● **Work instruction**
The result should be the full listing copied exactly, with no pictures in it.

-- -- --

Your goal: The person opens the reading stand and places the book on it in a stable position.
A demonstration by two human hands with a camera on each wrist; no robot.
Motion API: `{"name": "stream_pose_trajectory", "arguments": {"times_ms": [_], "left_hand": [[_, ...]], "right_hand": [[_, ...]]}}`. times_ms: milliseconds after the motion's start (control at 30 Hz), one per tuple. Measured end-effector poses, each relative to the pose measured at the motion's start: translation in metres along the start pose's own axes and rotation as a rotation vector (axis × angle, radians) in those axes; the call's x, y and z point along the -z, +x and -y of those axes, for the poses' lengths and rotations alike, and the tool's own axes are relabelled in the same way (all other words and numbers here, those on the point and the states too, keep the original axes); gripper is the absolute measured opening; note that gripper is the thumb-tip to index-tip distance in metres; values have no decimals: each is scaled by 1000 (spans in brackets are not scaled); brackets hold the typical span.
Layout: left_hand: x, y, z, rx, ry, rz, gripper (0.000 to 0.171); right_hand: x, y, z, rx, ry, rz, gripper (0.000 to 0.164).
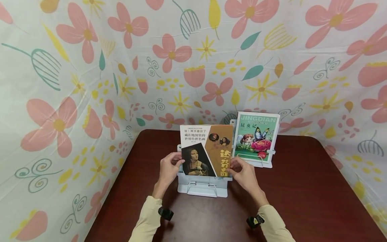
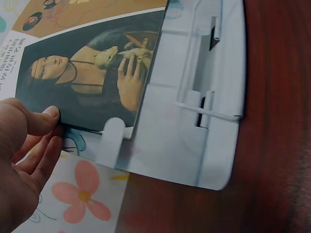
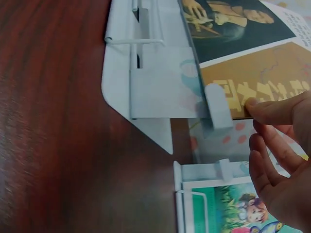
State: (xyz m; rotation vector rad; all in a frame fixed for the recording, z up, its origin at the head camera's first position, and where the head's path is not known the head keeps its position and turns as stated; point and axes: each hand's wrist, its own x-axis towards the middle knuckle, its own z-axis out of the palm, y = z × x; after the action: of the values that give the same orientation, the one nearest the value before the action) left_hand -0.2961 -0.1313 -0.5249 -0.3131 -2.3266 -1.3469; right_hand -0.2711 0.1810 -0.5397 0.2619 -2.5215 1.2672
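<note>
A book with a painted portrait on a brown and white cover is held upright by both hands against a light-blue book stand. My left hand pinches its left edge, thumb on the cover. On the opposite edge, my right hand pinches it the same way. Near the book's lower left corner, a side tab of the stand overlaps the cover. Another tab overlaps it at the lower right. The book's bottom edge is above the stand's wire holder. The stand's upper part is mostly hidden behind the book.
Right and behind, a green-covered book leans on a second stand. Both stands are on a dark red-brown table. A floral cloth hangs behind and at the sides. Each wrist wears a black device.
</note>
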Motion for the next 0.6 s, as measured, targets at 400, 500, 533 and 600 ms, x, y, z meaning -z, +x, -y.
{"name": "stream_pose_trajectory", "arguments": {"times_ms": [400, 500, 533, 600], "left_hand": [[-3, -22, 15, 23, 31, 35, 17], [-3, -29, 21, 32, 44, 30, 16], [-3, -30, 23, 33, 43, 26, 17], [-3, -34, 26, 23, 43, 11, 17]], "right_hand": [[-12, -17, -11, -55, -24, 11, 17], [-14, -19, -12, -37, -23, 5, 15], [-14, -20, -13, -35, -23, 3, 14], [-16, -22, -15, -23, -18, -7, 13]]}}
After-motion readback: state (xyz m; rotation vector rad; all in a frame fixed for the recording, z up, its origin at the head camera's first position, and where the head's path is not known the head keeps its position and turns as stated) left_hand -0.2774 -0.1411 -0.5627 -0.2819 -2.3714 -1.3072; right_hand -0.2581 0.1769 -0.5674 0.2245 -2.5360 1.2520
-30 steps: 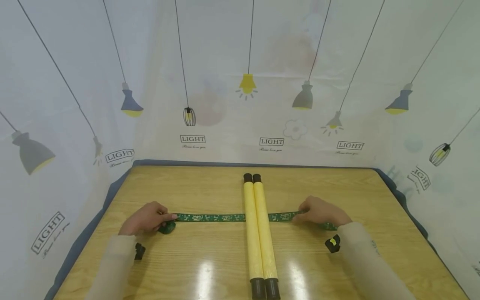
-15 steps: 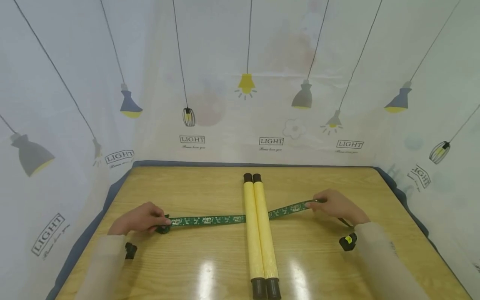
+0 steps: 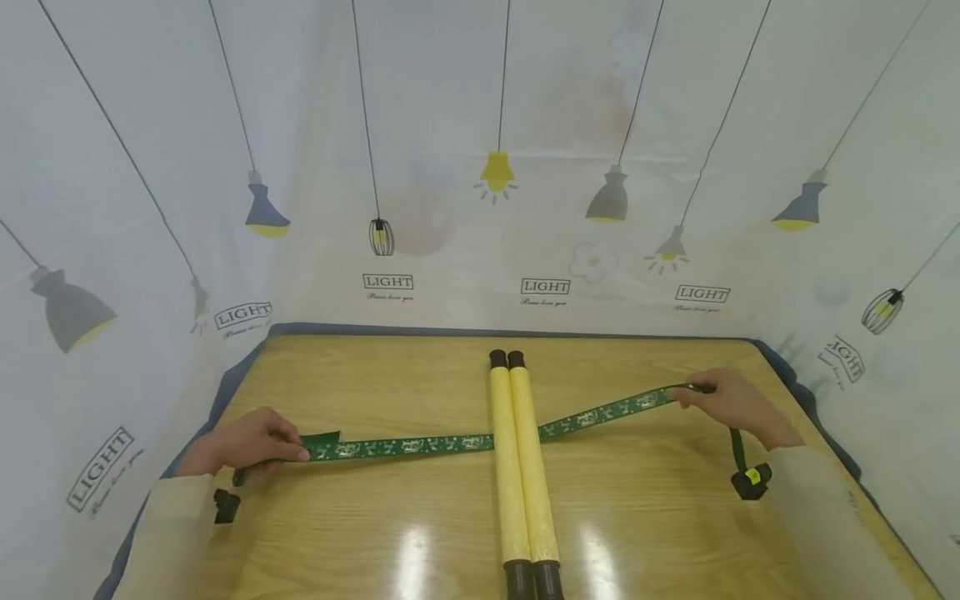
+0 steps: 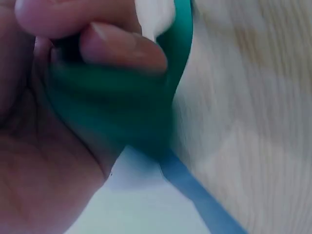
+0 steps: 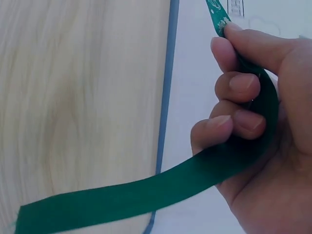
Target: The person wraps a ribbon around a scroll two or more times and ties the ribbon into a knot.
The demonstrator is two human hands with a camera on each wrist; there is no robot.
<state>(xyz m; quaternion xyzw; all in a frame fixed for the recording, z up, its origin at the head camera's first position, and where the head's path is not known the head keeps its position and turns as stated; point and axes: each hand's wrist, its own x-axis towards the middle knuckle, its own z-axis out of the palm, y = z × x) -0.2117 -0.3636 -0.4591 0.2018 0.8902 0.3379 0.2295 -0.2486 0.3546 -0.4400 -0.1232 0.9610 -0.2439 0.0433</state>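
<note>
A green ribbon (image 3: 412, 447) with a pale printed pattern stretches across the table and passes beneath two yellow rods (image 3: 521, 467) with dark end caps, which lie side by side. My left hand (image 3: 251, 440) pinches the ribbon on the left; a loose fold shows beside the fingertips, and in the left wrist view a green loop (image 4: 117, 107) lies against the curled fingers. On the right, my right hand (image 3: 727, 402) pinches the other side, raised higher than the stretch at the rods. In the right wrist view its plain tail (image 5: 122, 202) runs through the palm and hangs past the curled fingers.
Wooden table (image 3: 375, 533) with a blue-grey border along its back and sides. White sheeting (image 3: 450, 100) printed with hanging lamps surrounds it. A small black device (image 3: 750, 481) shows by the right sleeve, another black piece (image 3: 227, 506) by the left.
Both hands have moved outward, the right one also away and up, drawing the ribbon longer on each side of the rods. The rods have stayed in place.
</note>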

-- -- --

● **Exercise answer**
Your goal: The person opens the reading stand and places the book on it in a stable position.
A demonstration by two human hands with a camera on each wrist; no robot.
Motion API: `{"name": "stream_pose_trajectory", "arguments": {"times_ms": [_], "left_hand": [[_, ...]], "right_hand": [[_, ...]]}}`. times_ms: milliseconds after the motion's start (control at 30 Hz), one per tuple. Measured end-effector poses, each relative to the pose measured at the motion's start: translation in metres along the start pose's own axes and rotation as a rotation vector (axis × angle, radians) in those axes; the call's x, y and z point along the -z, +x and -y of those axes, for the poses' lengths and rotations alike, and the tool's own axes are relabelled in the same way (all other words and numbers here, those on the point and the states too, keep the original axes); gripper is the absolute measured opening; note that gripper is the thumb-tip to index-tip distance in metres; values have no decimals: each is scaled by 1000 (spans in brackets are not scaled); brackets hold the typical span.
Layout: left_hand: x, y, z, rx, ry, rz, gripper (0.000 to 0.171); right_hand: x, y, z, rx, ry, rz, gripper (0.000 to 0.164).
State: (xyz m; rotation vector rad; all in a frame fixed for the recording, z up, its origin at the head camera's first position, and where the head's path is not known the head keeps its position and turns as stated; point and axes: each hand's wrist, its own x-axis towards the middle knuckle, its own z-axis out of the palm, y = z × x; after the action: of the values that give the same orientation, the one nearest the value before the action) left_hand -0.2961 -0.1313 -0.5249 -0.3131 -2.3266 -1.3469; right_hand -0.2711 0.1810 -0.5397 0.2619 -2.5215 1.2672
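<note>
A book with a painted portrait on a brown and white cover is held upright by both hands against a light-blue book stand. My left hand pinches its left edge, thumb on the cover. On the opposite edge, my right hand pinches it the same way. Near the book's lower left corner, a side tab of the stand overlaps the cover. Another tab overlaps it at the lower right. The book's bottom edge is above the stand's wire holder. The stand's upper part is mostly hidden behind the book.
Right and behind, a green-covered book leans on a second stand. Both stands are on a dark red-brown table. A floral cloth hangs behind and at the sides. Each wrist wears a black device.
</note>
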Motion for the next 0.6 s, as measured, targets at 400, 500, 533 and 600 ms, x, y, z meaning -z, +x, -y.
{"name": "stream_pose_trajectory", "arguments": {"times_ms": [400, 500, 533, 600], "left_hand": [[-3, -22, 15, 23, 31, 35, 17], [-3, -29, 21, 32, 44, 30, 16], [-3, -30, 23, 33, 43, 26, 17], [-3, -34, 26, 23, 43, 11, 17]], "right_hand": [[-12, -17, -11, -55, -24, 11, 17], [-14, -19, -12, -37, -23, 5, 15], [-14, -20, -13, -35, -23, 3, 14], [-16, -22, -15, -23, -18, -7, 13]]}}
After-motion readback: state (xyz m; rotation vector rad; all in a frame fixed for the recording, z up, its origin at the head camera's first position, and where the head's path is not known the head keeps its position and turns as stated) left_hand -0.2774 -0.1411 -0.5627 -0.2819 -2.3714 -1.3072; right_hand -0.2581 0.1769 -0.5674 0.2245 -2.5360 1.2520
-30 steps: 
-15 steps: 
+0 steps: 
+0 steps: 
+0 steps: 
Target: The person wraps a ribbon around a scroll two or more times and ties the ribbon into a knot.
The demonstrator is two human hands with a camera on each wrist; there is no robot.
<state>(xyz m; quaternion xyzw; all in a frame fixed for the recording, z up, its origin at the head camera's first position, and where the head's path is not known the head keeps its position and turns as stated; point and axes: each hand's wrist, its own x-axis towards the middle knuckle, its own z-axis out of the palm, y = z × x) -0.2117 -0.3636 -0.4591 0.2018 0.8902 0.3379 0.2295 -0.2486 0.3546 -0.4400 -0.1232 0.9610 -0.2439 0.0433</state>
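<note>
A green ribbon (image 3: 412, 447) with a pale printed pattern stretches across the table and passes beneath two yellow rods (image 3: 521, 467) with dark end caps, which lie side by side. My left hand (image 3: 251, 440) pinches the ribbon on the left; a loose fold shows beside the fingertips, and in the left wrist view a green loop (image 4: 117, 107) lies against the curled fingers. On the right, my right hand (image 3: 727, 402) pinches the other side, raised higher than the stretch at the rods. In the right wrist view its plain tail (image 5: 122, 202) runs through the palm and hangs past the curled fingers.
Wooden table (image 3: 375, 533) with a blue-grey border along its back and sides. White sheeting (image 3: 450, 100) printed with hanging lamps surrounds it. A small black device (image 3: 750, 481) shows by the right sleeve, another black piece (image 3: 227, 506) by the left.
Both hands have moved outward, the right one also away and up, drawing the ribbon longer on each side of the rods. The rods have stayed in place.
</note>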

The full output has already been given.